**WHAT THIS TASK INVOLVES**
Every line of the listing that holds the word "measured" should be returned.

**INFORMATION SUPPLIED**

# # # # #

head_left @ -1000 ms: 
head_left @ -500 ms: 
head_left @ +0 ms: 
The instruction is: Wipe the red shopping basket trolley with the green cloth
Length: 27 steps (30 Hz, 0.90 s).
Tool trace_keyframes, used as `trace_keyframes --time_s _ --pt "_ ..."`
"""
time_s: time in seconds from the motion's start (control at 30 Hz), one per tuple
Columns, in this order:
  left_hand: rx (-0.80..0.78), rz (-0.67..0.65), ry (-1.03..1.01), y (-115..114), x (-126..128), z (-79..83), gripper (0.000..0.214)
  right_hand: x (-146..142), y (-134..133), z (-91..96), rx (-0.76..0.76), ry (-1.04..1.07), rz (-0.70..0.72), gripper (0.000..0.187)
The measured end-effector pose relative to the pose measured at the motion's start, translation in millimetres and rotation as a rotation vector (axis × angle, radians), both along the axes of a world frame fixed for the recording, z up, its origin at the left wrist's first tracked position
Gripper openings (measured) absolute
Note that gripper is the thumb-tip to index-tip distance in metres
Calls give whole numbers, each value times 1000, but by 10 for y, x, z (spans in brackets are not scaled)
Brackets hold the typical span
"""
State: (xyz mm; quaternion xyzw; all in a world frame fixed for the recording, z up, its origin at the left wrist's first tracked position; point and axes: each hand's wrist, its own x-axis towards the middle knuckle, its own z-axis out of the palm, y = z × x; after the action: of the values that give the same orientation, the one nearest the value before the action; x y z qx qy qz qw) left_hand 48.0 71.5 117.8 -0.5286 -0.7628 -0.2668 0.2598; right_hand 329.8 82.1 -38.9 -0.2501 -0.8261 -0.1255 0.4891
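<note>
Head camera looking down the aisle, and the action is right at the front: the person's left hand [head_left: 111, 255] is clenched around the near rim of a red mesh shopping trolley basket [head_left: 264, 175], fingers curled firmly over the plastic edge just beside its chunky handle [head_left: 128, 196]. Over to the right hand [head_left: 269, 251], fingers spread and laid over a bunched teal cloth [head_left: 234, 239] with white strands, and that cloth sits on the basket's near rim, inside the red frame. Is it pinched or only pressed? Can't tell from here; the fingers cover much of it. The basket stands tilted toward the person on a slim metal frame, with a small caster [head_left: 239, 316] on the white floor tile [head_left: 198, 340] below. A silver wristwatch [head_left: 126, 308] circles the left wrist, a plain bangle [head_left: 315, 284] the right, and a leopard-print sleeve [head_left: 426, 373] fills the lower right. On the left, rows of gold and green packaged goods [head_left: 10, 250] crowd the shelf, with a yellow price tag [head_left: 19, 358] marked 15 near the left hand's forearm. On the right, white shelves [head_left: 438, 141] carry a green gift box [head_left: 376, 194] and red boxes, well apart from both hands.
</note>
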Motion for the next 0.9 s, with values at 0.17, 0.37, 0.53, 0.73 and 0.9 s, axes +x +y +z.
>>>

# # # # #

**OUTPUT**
The measured end-effector pose relative to the pose measured at the motion's start, translation in millimetres and rotation as a rotation vector (axis × angle, radians), both along the axes of a world frame fixed for the recording, z up, its origin at the left wrist's first tracked position
Gripper openings (measured) absolute

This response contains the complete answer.